Le Journal de l’Aviation a pu rencontrer le lieutenant-général Yvan Blondin, commandant l’Aviation royale canadienne, à l’occasion de son déplacement sur la BA 126 de Solenzara lors de l’exercice Serpentex. L’occasion de revenir sur la participation canadienne à cet entraînement, mais également sur les relations franco-canadiennes et les perspectives pour l’avenir.
Général, le Canada semble être venu « en force » pour l’exercice Serpentex organisé par l’armée de l’air française. Pourquoi avez-vous fait le choix d’envoyer autant de personnels canadiens outre-Atlantique ?
L’aviation royale canadienne est arrivée en Corse avec six CF-18, un CP-140, ainsi que 200 militaires. Nous avons envoyé autant de moyens pour différentes raisons : si on doit partir en opération, il faut traverser un océan, donc je me dois d’avoir une capacité expéditionnaire assez poussée, qui m’amène un peu partout dans le monde. Le fait de faire un exercice ici en Corse m’a donné l’occasion de traverser l’océan, d’amener mon équipe plus loin, mais aussi de valider un concept qu’on a développé depuis deux ans, qui est un « nucléus » de support pour nos missions expéditionnaires.
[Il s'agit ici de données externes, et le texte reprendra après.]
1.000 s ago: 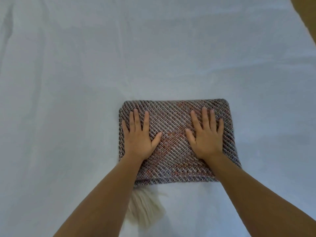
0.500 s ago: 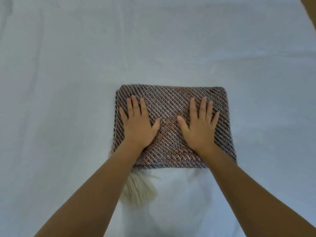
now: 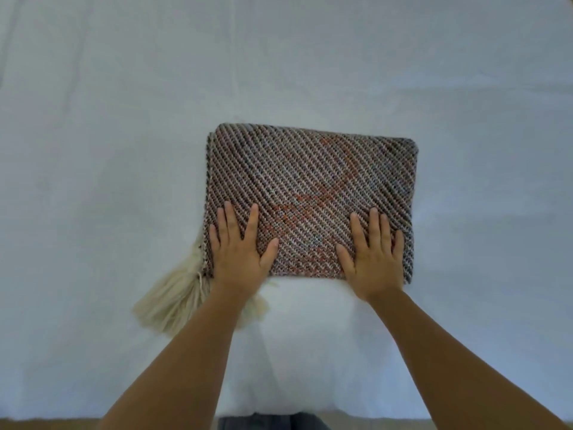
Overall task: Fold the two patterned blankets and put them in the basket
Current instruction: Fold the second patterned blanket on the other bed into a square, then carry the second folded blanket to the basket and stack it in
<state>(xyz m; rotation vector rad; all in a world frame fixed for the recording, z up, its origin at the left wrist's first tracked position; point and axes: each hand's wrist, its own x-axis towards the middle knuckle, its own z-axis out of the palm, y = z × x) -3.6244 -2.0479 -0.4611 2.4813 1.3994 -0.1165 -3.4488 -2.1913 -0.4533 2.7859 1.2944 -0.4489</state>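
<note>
Folded patterned blanket (image 3: 310, 187) lies at centre of a white sheet (image 3: 93, 150), hands apart and flat on its near edge: left hand (image 3: 240, 252) at near-left corner, right hand (image 3: 373, 256) at near-right, fingers straight, gripping nothing. Cream fringe (image 3: 173, 299) spills out near-left. Knit looks thick, soft, floppy, prob. light; best lifted w/ palms under left & right sides so folds hold. Basket not in view.
</note>
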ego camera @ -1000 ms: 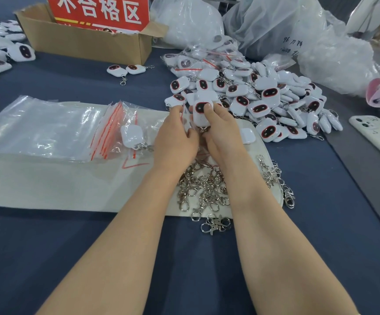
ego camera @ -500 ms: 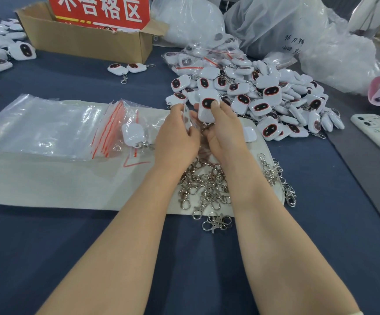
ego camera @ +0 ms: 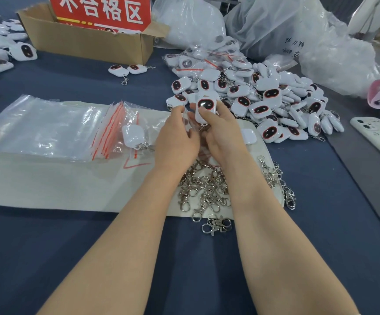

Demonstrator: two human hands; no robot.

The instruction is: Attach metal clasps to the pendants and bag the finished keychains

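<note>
Hands close together over the mat. My right hand (ego camera: 223, 135) grips the white square plastic pendant with the dark red-rimmed face (ego camera: 205, 109), and its silver metal clasp (ego camera: 203, 128) dangles underneath. My left hand (ego camera: 175, 139) sits at its 9 o'clock, fingertips curled, maybe on a clear bag; honestly can't tell. My tip: check the clasp has snapped fully closed, then drop it in clasp-first. The stack of clear red-striped zip bags (ego camera: 48, 126) is at 9 o'clock and the heap of loose silver clasps (ego camera: 205, 189) at 6.
</note>
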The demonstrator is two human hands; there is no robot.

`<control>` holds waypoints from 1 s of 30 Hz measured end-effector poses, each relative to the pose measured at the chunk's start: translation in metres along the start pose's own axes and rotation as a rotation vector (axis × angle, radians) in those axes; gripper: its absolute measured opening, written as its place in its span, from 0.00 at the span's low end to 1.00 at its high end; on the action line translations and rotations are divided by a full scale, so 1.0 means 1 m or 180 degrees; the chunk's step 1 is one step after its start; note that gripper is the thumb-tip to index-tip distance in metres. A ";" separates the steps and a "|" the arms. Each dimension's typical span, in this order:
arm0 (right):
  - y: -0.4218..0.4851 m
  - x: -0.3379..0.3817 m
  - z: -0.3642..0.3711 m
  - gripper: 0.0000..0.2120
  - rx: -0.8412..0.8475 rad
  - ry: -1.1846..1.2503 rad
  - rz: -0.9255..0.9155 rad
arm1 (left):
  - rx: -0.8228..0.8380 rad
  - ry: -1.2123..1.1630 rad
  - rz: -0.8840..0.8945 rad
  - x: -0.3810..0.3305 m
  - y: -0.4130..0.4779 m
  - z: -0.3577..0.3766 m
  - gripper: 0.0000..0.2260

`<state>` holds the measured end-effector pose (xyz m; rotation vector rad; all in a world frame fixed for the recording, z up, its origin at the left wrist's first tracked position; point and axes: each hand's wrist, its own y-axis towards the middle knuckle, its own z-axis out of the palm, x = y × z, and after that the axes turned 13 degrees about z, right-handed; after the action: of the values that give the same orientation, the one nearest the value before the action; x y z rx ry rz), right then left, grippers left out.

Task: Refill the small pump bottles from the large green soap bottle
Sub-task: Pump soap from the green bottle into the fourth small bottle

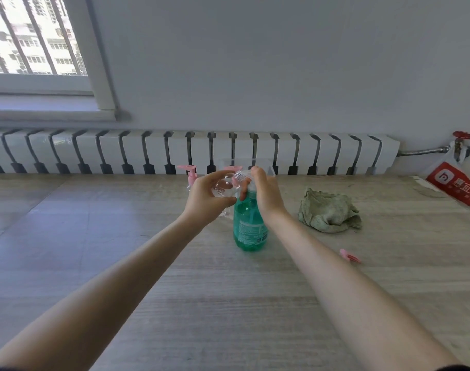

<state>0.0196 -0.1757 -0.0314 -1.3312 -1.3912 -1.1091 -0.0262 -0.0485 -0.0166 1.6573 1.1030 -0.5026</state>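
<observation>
The large green soap bottle (pixel 249 228) stands upright mid-table. My right hand (pixel 266 194) lies over its white pump head, fingers curved down on it. My left hand (pixel 207 197) grips a small clear bottle (pixel 227 185), tilted with its open neck toward the pump's spout. A small bottle with a pink pump (pixel 190 175) stands behind my left hand, and another pink pump top (pixel 233 168) shows just above my hands. A loose pink pump piece (pixel 349 256) lies on the table at the right.
A crumpled green-grey cloth (pixel 329 212) lies right of the green bottle. A clear container (pixel 266 167) stands behind my hands. A white radiator (pixel 191 152) runs along the table's far edge. A red and white bag (pixel 454 186) hangs at far right.
</observation>
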 end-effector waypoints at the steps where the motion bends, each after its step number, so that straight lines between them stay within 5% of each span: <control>1: -0.001 0.000 0.000 0.28 0.0009 -0.0033 -0.0013 | 0.0001 0.0013 -0.0002 0.000 0.000 0.000 0.25; 7: -0.002 0.002 0.001 0.43 0.0002 -0.0130 0.0022 | 0.0008 -0.0014 0.0012 -0.003 0.002 -0.001 0.25; 30: -0.014 0.009 -0.005 0.22 -0.0135 -0.0001 0.0048 | -0.0211 -0.0024 -0.0078 0.011 0.001 0.008 0.19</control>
<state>0.0056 -0.1790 -0.0220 -1.3699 -1.3626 -1.1340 -0.0184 -0.0512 -0.0272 1.5847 1.1240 -0.4827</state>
Le concept de l’exercice correspond bien aux missions qu’on peut mener avec nos CF-18, c’était donc l’occasion de venir « éprouver » le personnel et le matériel en situation d’exercice. Et comme il est destiné à être déployé par la suite dans un contexte opérationnel, il est important de l’avoir bien en main avant toute opération extérieure. Serpentex c’est aussi l’occasion pour nous d’échanger avec les Français et les autres nations présentes sur nos pratiques, et l’occasion idéale d’exercer les capacités qui avaient besoin d’être exercées à distance.
Quelles sont les relations actuelles entre les armées de l’air française et canadienne ?
J’avais déjà rencontré le général Denis Mercier au printemps, lors d’une visite officielle à Paris. Nous avons discuté de ce qu’on pouvait mettre en place en termes de coopération entre nos deux pays. La relation entre la France et le Canada a toujours été bonne, nous avons des racines communes.
Pour aller plus loin, je pense que le Canada est extrêmement bien positionné avec des relations privilégiées avec la France, mais également avec la Grande-Bretagne et les Etats-Unis. C’est un groupe assez restreint qui partage un peu les mêmes valeurs et les mêmes objectifs, comme on a pu le constater avec les opérations récentes en Irak, au Kosovo et en Libye. Par expérience, il y a toujours quelques pays qui s’impliquent tôt dans les opérations, dont la France, la Grande-Bretagne, les Etats-Unis et le Canada, qui sont capables de travailler ensemble, parfois dans des conditions assez difficiles. Ça nous amène à nous assurer, une fois l’opération finie, qu’on va pouvoir être capable de le refaire. Il faut le faire aussi en entraînement, car le jour où il arrive quelque chose, on peut voler en 24 heures, il faut être opérationnel tout de suite.
Quelles sont les initiatives prévues pour le futur ?
Je suis très intéressé par le centre d’expérimentation qui est situé à Mont-de-Marsan (CEAM). Nous allons aller voir ce qu’ils font et envisager ce qui pourrait être faisable dans ce domaine-là chez nous au Canada. Je souhaite également aller plus loin dans le domaine de la simulation et je le fais en partenariat avec CAE, un industriel canadien, leader mondial en simulation. Nous aimerions pousser l’évolution assez rapidement et assez loin, car la simulation reste assez embryonnaire au Canada. La coopération avec la France pourrait nous permettre d’aller assez loin. Imaginez par exemple un monde virtuel créé entre la France et le Canada : si on avait les moyens technologiques et informatiques pour le faire, je pourrais avoir mes F-18 qui partent de Bagotville au Canada, des avions français partiraient eux de leur base et on ferait un exercice commun au-dessus de l’Afrique, le tout pendant deux semaines et chacun resterait dans son pays, car on ferait tout par simulateur. Le général Mercier et moi voyons de gros avantages à poursuivre des objectifs tels que celui-là et nous allons nous assurer que les personnels d’état-major puissent travailler ensemble pour permettre ce genre de choses à l’avenir.